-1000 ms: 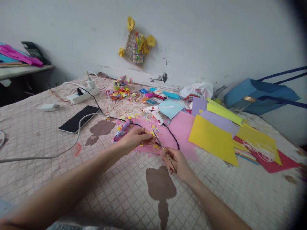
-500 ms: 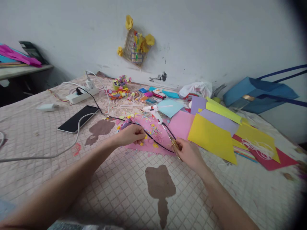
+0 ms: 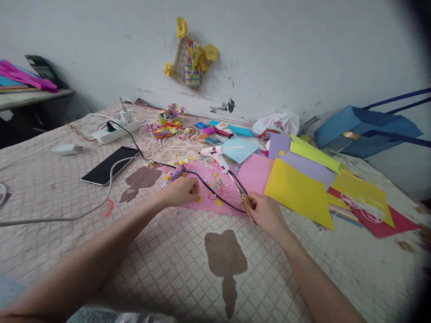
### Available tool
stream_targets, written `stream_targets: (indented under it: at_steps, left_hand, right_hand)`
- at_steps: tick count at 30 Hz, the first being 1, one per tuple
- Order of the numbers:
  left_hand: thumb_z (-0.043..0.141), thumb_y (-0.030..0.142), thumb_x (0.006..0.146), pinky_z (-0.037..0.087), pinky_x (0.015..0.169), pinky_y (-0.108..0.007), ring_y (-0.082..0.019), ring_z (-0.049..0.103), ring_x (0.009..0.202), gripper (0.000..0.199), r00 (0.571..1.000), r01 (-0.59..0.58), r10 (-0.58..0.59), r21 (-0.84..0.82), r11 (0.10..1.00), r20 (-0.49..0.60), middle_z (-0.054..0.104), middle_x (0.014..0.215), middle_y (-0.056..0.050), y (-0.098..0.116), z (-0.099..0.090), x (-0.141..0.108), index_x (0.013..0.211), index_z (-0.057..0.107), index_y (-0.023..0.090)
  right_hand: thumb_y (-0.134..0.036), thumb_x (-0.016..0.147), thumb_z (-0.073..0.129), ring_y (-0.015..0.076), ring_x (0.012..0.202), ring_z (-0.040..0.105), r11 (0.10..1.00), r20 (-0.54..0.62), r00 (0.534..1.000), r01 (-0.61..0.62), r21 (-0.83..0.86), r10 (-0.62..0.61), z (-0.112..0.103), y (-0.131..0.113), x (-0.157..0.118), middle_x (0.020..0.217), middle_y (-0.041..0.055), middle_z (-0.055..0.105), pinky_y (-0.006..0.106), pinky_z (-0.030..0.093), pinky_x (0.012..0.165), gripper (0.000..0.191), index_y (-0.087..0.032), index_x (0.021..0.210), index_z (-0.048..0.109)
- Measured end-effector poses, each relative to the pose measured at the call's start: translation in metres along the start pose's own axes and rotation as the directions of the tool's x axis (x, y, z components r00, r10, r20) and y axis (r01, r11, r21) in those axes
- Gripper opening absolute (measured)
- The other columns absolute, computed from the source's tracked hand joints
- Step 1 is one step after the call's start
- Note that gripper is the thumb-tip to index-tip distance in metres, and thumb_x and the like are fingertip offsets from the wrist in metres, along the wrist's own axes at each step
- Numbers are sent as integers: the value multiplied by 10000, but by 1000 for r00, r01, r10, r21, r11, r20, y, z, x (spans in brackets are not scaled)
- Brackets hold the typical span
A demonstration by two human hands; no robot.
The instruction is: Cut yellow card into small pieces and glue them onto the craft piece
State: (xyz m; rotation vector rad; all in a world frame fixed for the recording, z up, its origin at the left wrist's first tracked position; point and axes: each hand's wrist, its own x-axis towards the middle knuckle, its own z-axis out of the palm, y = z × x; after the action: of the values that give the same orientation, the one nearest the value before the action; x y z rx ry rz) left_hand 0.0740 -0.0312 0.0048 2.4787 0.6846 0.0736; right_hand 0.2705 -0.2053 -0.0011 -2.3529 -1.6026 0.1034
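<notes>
My right hand (image 3: 267, 214) grips a pair of scissors (image 3: 244, 200) by the gold handles, with the blades pointing up and away toward the glue gun (image 3: 216, 157). My left hand (image 3: 181, 192) is closed, its fingers curled down over the near left part of a pink sheet (image 3: 202, 207); whatever it may pinch is hidden. Just behind its knuckles shows a small purple piece (image 3: 177, 173). Colourful paper scraps (image 3: 218, 181) litter the pink sheet between both hands. A black cord (image 3: 215, 194) loops across the sheet from the glue gun.
At left lie a dark tablet (image 3: 109, 167), a power strip (image 3: 114, 131) and a white charger (image 3: 66, 150). Yellow paper (image 3: 298, 193) and other coloured sheets spread on the right, near a blue bag (image 3: 357, 132). Behind stands a small pot of paper flowers (image 3: 168, 117).
My left hand has drawn back slightly to the left, and more of the purple piece behind it shows. My right hand and the scissors have hardly moved.
</notes>
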Motion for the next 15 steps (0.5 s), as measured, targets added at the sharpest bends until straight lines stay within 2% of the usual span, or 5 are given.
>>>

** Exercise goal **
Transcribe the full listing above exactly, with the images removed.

** Answer box **
-1000 ms: 
-500 ms: 
+0 ms: 
### Available tool
stream_targets, written `stream_targets: (indented under it: at_steps, left_hand, right_hand)`
- at_steps: tick count at 30 Hz, the first being 1, one per tuple
- Order of the numbers:
  left_hand: thumb_z (-0.043..0.141), thumb_y (-0.030..0.142), thumb_x (0.006..0.146), pinky_z (-0.037..0.087), pinky_x (0.015..0.169), pinky_y (-0.108..0.007), ring_y (-0.082..0.019), ring_z (-0.049..0.103), ring_x (0.009..0.202), gripper (0.000..0.199), r00 (0.571..1.000), r01 (-0.59..0.58), r10 (-0.58..0.59), r21 (-0.84..0.82), r11 (0.10..1.00), r20 (-0.49..0.60), middle_z (-0.054..0.104), middle_x (0.014..0.215), middle_y (-0.056..0.050), y (-0.098..0.116), z (-0.099..0.090), x (-0.141..0.108), index_x (0.013..0.211), index_z (-0.057..0.107), index_y (-0.023..0.090)
  right_hand: thumb_y (-0.134..0.036), thumb_x (-0.016..0.147), thumb_z (-0.073..0.129), ring_y (-0.015..0.076), ring_x (0.012..0.202), ring_z (-0.040..0.105), r11 (0.10..1.00), r20 (-0.54..0.62), r00 (0.534..1.000), r01 (-0.61..0.62), r21 (-0.83..0.86), r10 (-0.62..0.61), z (-0.112..0.103), y (-0.131..0.113), x (-0.157..0.118), middle_x (0.020..0.217), middle_y (-0.041..0.055), middle_z (-0.055..0.105), pinky_y (-0.006..0.106), pinky_z (-0.030..0.093), pinky_x (0.012..0.165), gripper (0.000..0.191), index_y (-0.087..0.032), index_x (0.021..0.210), index_z (-0.048..0.109)
- Measured end-effector poses, each relative to the pose measured at the call's start: translation in metres along the start pose's own axes and rotation as the directions of the tool's x axis (x, y, z components r00, r10, r20) and y axis (r01, r11, r21) in those axes
- Gripper opening absolute (measured)
- The other columns absolute, computed from the source's tracked hand joints
- Step 1 is one step after the call's start
- Note that gripper is the thumb-tip to index-tip distance in metres, and thumb_x and the like are fingertip offsets from the wrist in metres, along the wrist's own axes at each step
- Numbers are sent as integers: the value multiplied by 10000, but by 1000 for r00, r01, r10, r21, r11, r20, y, z, x (spans in brackets are not scaled)
- Brackets hold the typical span
A demonstration by two human hands; no robot.
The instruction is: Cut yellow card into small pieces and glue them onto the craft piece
State: (xyz m; rotation vector rad; all in a world frame fixed for the recording, z up, its origin at the left wrist's first tracked position; point and axes: each hand's wrist, its own x-axis towards the middle knuckle, its own z-axis out of the palm, y = z × x; after the action: of the values that give the same orientation, the one nearest the value before the action; x y z rx ry rz) left_hand 0.0740 -0.0312 0.0048 2.4787 0.6846 0.0736; right_hand 0.2705 -0.2053 -0.0011 -2.3529 -1.6026 0.1034
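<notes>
My right hand (image 3: 267, 214) grips a pair of scissors (image 3: 244, 200) by the gold handles, with the blades pointing up and away toward the glue gun (image 3: 216, 157). My left hand (image 3: 181, 192) is closed, its fingers curled down over the near left part of a pink sheet (image 3: 202, 207); whatever it may pinch is hidden. Just behind its knuckles shows a small purple piece (image 3: 177, 173). Colourful paper scraps (image 3: 218, 181) litter the pink sheet between both hands. A black cord (image 3: 215, 194) loops across the sheet from the glue gun.
At left lie a dark tablet (image 3: 109, 167), a power strip (image 3: 114, 131) and a white charger (image 3: 66, 150). Yellow paper (image 3: 298, 193) and other coloured sheets spread on the right, near a blue bag (image 3: 357, 132). Behind stands a small pot of paper flowers (image 3: 168, 117).
My left hand has drawn back slightly to the left, and more of the purple piece behind it shows. My right hand and the scissors have hardly moved.
</notes>
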Motion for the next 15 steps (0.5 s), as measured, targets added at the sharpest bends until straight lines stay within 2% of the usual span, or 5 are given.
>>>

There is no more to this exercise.